__Work item__:
The answer must consist of each line below that holds the word "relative", copied as it stands.

----

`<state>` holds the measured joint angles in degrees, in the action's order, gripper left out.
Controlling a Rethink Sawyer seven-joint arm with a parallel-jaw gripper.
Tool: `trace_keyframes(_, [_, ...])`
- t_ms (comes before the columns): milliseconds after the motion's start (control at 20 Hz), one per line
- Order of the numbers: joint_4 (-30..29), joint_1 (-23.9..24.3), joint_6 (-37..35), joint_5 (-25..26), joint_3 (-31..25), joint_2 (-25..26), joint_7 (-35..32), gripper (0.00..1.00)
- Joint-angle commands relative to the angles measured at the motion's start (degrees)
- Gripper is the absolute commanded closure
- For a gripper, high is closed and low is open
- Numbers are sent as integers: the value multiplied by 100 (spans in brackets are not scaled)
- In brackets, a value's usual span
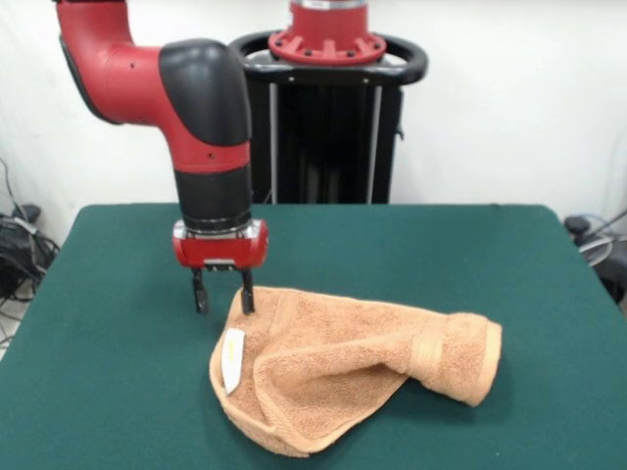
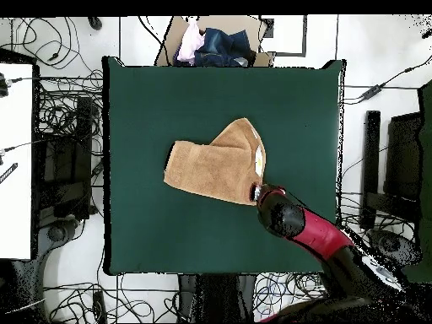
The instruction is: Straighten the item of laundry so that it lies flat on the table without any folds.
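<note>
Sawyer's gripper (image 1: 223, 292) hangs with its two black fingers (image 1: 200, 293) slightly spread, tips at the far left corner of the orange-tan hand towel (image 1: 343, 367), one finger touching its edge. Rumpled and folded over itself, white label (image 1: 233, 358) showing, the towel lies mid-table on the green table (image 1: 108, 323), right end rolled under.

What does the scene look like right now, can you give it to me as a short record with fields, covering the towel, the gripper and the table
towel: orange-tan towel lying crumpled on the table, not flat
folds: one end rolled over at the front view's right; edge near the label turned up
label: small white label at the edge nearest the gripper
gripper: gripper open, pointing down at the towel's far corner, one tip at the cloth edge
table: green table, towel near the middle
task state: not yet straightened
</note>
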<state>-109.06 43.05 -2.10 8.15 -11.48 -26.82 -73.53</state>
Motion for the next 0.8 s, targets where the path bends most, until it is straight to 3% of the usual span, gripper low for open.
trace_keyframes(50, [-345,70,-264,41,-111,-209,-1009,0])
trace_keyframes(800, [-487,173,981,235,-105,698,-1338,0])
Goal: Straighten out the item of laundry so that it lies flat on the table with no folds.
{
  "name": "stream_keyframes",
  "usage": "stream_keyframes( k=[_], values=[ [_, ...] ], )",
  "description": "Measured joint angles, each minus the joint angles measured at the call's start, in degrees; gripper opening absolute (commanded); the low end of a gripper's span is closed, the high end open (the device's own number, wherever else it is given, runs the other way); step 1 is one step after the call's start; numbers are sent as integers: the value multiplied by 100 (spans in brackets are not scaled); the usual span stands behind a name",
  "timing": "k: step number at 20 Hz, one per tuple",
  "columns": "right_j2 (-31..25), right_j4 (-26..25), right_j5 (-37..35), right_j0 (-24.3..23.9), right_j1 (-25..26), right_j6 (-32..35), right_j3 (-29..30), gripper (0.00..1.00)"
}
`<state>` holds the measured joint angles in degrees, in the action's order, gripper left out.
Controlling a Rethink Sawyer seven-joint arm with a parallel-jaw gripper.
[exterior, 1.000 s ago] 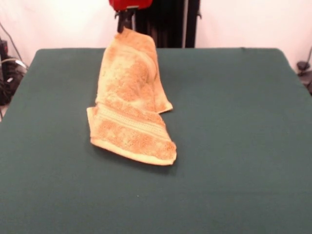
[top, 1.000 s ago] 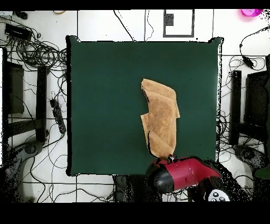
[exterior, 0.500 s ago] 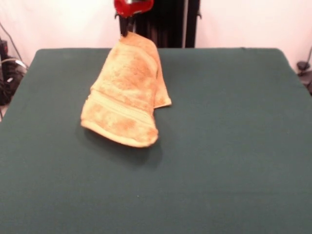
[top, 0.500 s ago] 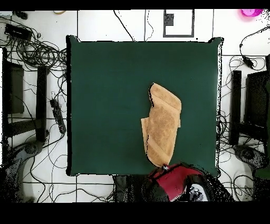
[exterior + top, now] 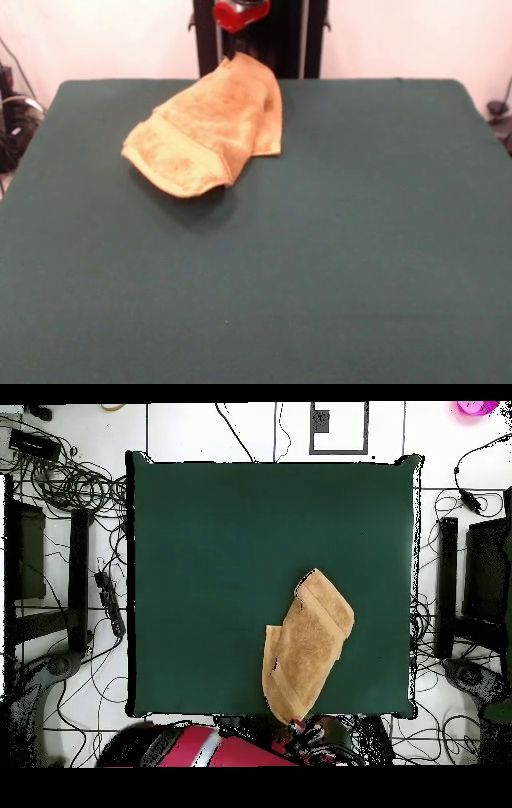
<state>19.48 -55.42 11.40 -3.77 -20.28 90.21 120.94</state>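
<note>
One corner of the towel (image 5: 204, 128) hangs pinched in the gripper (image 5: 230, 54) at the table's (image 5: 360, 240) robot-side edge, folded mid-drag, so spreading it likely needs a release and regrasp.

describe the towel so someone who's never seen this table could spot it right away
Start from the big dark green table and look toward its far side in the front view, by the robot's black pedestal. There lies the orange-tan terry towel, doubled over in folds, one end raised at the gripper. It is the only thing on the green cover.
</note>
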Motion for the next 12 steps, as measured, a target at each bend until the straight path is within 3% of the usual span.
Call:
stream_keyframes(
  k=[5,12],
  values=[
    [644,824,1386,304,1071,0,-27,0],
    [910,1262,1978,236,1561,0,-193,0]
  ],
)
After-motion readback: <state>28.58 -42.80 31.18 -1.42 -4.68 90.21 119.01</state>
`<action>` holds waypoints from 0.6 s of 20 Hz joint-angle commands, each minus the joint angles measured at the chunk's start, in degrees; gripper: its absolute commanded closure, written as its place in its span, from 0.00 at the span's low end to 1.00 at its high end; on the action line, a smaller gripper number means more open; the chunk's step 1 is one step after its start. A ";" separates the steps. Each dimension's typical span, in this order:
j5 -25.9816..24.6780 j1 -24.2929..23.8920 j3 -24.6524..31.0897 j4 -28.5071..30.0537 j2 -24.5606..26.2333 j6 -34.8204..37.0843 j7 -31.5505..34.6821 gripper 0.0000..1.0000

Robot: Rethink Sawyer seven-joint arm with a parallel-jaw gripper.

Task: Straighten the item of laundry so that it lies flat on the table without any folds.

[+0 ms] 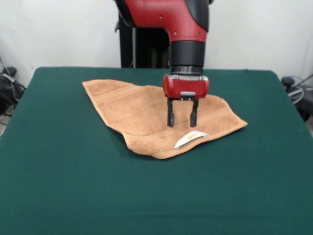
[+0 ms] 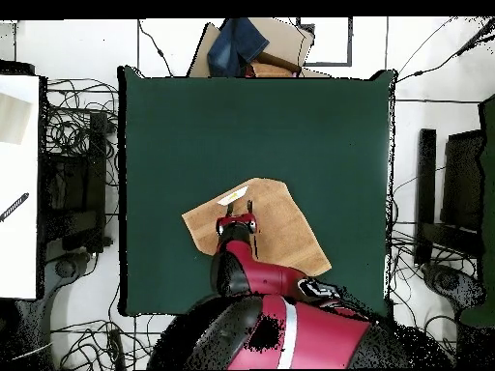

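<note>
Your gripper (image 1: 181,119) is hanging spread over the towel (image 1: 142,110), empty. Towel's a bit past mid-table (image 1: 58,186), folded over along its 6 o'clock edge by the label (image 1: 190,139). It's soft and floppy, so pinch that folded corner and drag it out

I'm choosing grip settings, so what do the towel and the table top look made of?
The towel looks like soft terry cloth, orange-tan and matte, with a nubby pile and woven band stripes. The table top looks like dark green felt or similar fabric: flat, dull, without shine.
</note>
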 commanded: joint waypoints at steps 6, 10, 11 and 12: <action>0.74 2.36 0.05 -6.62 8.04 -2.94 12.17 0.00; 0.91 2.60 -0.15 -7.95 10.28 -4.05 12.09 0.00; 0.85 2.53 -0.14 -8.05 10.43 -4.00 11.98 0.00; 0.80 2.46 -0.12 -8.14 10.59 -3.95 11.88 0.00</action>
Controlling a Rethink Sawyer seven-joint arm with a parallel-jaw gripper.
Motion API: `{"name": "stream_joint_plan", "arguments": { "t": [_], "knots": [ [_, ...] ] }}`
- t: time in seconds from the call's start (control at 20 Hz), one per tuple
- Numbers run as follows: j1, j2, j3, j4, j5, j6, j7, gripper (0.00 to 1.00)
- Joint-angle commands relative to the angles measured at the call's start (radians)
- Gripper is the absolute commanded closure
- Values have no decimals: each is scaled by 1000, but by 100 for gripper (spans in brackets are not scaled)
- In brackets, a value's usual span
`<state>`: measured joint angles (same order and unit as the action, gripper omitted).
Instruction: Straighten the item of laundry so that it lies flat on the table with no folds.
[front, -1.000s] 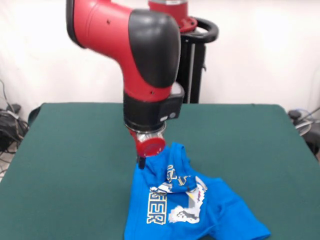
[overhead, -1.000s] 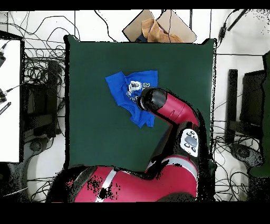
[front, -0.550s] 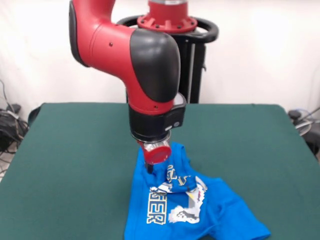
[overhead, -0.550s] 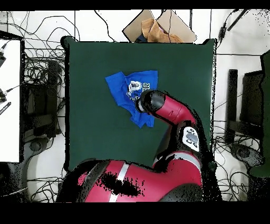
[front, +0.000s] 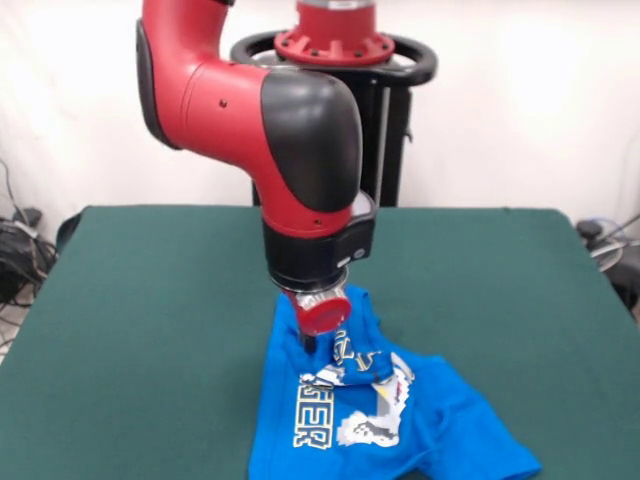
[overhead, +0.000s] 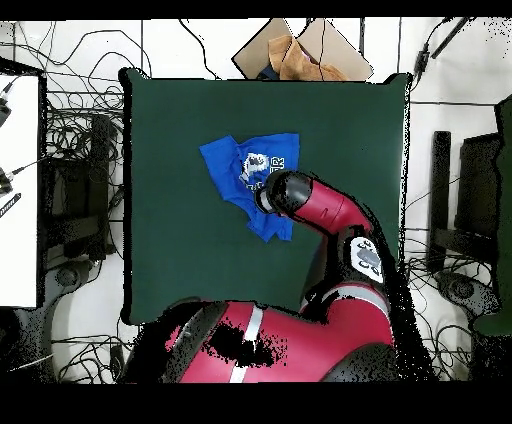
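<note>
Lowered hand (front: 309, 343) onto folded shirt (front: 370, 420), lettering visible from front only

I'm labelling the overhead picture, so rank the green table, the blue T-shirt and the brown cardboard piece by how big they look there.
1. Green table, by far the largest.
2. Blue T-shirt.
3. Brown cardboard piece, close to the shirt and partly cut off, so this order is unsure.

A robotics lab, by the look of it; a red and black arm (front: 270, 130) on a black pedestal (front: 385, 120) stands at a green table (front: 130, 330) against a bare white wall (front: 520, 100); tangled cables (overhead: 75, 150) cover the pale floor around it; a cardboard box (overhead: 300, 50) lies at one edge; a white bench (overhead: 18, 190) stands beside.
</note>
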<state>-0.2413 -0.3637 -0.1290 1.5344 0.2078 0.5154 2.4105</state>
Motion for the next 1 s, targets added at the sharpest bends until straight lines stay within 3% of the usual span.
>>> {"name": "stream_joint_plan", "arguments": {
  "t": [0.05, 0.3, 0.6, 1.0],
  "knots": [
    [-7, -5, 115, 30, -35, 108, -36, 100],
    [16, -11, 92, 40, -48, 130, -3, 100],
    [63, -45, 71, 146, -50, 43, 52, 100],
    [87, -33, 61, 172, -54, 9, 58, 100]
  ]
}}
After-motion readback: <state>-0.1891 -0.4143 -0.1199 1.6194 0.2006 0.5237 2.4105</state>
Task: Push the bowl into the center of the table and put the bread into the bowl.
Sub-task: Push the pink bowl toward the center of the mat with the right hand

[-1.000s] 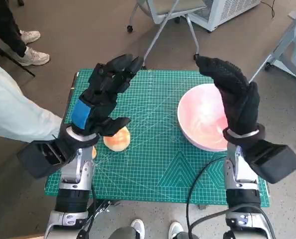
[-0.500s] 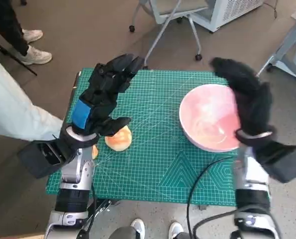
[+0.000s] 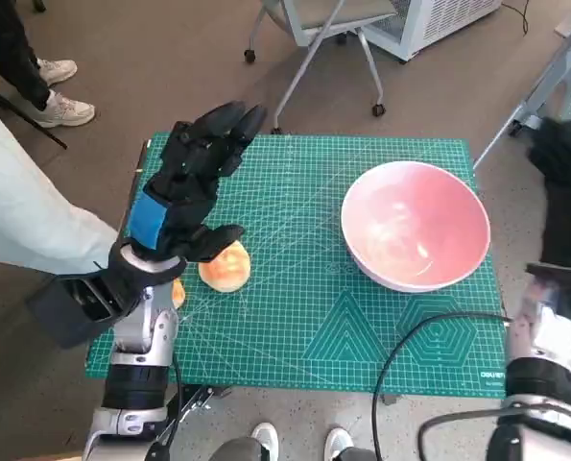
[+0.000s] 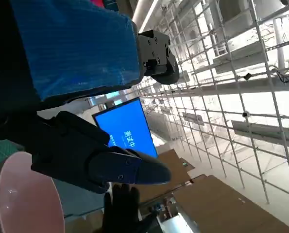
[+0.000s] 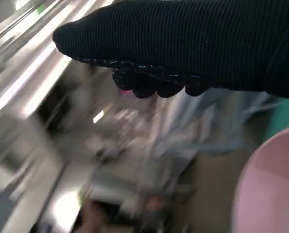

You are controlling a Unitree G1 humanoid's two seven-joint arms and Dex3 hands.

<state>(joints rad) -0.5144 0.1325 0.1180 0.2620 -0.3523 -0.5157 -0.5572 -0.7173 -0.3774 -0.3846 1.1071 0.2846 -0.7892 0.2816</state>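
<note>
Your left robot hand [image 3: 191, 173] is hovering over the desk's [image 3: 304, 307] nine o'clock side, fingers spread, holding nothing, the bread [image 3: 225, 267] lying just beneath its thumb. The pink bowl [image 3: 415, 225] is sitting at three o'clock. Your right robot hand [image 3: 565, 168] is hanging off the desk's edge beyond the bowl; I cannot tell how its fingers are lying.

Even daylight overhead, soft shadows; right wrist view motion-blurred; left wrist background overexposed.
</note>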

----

__Response to this task__:
- Joint-angle commands relative to the angles measured at the motion's start (degrees)
- Joint-angle commands relative to the angles measured at the call's start (radians)

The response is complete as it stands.